# [What is being asked]
Could you reproduce the lines below from the one with "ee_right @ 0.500" through the one with "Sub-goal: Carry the"? Keep both ends and add nothing.

[Dataset records]
/---
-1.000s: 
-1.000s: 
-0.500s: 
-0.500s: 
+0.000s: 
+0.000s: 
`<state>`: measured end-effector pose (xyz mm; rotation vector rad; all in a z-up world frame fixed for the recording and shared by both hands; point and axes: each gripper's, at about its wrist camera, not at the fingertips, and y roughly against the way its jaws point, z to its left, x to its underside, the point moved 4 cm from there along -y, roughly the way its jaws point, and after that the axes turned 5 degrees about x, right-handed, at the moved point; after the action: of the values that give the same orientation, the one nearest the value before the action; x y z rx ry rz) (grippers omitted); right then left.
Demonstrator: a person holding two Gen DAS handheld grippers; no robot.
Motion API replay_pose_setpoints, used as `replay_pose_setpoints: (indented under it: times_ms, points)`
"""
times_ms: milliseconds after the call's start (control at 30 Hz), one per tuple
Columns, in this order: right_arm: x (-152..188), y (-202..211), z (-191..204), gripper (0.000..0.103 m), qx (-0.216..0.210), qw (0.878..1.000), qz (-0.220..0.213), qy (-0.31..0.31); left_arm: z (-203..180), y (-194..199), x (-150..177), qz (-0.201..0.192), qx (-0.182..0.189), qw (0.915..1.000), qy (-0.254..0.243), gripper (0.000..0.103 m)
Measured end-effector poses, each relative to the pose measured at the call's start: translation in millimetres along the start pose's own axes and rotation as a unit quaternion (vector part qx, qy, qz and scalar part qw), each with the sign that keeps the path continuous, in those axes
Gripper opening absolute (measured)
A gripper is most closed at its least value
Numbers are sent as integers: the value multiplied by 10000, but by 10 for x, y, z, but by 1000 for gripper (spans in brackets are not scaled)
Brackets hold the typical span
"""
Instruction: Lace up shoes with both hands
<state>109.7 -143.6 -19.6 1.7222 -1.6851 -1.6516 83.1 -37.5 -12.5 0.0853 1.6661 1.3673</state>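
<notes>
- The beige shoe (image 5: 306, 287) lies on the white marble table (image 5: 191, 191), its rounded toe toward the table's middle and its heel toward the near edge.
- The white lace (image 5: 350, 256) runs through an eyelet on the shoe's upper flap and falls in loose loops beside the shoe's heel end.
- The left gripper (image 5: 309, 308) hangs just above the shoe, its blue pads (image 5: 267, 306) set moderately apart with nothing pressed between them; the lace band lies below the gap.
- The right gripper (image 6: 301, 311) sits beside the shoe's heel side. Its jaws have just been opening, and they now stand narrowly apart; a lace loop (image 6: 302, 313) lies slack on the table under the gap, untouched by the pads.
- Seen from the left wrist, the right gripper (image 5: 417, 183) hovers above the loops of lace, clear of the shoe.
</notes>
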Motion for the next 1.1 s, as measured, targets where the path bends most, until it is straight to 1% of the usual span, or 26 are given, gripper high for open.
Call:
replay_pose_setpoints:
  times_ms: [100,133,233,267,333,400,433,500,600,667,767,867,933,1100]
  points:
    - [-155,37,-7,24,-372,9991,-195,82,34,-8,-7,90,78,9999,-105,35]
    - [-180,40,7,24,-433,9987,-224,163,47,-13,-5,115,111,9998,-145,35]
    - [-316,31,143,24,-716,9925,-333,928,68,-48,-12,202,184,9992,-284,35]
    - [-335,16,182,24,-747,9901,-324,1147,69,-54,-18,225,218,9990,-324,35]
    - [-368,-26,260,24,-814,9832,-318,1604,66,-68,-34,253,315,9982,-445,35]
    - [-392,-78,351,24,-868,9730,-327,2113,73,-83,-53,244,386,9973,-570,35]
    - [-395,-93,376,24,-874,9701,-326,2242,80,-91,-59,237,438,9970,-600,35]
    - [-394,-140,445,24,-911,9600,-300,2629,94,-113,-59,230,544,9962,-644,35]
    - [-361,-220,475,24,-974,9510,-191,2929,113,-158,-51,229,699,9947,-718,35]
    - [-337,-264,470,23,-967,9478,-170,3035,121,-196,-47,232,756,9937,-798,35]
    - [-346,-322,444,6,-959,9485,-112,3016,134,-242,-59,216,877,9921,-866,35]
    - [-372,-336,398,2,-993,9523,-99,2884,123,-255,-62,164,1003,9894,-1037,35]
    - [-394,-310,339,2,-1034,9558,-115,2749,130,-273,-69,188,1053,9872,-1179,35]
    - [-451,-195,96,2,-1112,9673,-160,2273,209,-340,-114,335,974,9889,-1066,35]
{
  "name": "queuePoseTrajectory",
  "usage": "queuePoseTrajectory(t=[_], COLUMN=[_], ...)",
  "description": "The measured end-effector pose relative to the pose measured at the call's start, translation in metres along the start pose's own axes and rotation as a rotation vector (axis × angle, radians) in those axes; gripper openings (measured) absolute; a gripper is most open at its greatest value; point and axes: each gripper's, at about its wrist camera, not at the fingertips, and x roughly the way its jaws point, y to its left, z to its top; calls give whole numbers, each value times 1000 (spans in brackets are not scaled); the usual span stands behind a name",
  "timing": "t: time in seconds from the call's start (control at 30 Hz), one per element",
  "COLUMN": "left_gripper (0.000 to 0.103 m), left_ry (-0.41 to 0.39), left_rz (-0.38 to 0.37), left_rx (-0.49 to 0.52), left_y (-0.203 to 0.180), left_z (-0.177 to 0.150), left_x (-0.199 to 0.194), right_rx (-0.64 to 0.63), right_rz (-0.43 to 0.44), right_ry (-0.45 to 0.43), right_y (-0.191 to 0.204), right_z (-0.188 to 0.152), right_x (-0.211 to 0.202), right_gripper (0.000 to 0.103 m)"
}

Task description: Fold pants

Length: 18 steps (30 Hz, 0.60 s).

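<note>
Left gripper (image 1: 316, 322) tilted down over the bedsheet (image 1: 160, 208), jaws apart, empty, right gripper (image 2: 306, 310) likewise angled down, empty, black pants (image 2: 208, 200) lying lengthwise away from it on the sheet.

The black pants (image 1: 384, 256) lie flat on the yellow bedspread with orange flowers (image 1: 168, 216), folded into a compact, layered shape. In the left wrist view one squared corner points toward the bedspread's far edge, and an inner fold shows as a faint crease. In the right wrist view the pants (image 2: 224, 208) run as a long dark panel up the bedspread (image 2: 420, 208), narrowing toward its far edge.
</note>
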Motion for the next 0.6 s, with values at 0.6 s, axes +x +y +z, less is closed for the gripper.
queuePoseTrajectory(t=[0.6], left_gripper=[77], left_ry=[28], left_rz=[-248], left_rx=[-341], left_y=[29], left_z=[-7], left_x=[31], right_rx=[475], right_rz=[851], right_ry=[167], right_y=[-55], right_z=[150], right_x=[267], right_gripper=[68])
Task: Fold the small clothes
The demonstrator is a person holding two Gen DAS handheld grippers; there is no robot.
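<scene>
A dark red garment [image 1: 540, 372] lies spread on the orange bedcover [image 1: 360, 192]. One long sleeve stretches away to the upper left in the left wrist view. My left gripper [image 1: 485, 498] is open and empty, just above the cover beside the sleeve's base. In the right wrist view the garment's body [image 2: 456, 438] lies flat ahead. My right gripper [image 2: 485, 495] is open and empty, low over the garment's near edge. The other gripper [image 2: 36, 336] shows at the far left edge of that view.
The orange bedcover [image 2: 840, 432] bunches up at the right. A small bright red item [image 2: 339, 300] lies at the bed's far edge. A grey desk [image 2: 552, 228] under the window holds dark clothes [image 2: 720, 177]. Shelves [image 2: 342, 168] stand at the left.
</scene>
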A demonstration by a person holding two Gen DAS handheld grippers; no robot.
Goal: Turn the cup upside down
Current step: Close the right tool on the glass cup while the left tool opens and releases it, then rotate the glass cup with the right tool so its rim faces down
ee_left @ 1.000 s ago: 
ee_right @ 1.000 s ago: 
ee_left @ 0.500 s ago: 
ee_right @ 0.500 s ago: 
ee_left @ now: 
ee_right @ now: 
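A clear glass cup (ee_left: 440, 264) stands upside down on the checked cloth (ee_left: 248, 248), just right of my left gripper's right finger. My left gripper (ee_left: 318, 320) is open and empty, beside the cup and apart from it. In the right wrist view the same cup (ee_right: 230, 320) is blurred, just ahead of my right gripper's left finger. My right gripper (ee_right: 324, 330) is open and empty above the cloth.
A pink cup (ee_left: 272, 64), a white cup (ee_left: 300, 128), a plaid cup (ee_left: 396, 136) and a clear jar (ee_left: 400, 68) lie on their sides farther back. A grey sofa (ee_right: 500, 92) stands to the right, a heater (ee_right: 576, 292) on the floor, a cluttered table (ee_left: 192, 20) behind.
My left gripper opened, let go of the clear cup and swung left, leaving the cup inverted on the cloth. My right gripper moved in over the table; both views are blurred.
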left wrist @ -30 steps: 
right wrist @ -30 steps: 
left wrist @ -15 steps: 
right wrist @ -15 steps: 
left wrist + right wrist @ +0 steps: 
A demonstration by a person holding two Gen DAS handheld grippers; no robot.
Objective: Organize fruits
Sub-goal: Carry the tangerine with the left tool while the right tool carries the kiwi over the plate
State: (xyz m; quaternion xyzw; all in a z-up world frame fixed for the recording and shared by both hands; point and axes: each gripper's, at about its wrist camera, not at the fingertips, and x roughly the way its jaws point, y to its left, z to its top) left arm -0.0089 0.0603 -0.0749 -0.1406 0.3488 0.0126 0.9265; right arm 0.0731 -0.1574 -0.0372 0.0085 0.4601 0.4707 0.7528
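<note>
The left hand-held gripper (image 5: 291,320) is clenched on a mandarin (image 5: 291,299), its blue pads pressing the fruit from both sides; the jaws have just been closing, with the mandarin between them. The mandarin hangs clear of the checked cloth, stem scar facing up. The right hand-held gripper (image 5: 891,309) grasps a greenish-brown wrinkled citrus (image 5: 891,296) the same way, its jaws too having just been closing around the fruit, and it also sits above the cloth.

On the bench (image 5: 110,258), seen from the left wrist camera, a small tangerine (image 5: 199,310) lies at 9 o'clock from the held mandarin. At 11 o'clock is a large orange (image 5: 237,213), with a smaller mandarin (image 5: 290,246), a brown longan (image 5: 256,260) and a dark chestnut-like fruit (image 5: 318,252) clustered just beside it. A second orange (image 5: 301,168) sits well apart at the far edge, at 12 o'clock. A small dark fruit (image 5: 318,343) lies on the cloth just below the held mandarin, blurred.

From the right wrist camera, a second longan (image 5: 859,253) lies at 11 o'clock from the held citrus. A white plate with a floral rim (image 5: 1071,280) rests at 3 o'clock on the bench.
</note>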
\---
# [Solution]
ee_right @ 0.500 s ago: 
ee_left @ now: 
ee_right @ now: 
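A clear glass cup (ee_left: 440, 264) stands upside down on the checked cloth (ee_left: 248, 248), just right of my left gripper's right finger. My left gripper (ee_left: 318, 320) is open and empty, beside the cup and apart from it. In the right wrist view the same cup (ee_right: 230, 320) is blurred, just ahead of my right gripper's left finger. My right gripper (ee_right: 324, 330) is open and empty above the cloth.
A pink cup (ee_left: 272, 64), a white cup (ee_left: 300, 128), a plaid cup (ee_left: 396, 136) and a clear jar (ee_left: 400, 68) lie on their sides farther back. A grey sofa (ee_right: 500, 92) stands to the right, a heater (ee_right: 576, 292) on the floor, a cluttered table (ee_left: 192, 20) behind.
My left gripper opened, let go of the clear cup and swung left, leaving the cup inverted on the cloth. My right gripper moved in over the table; both views are blurred.
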left wrist @ -30 steps: 
right wrist @ -30 steps: 
left wrist @ -15 steps: 
right wrist @ -15 steps: 
left wrist + right wrist @ +0 steps: 
A demonstration by a person holding two Gen DAS handheld grippers; no robot.
Objective: Organize fruits
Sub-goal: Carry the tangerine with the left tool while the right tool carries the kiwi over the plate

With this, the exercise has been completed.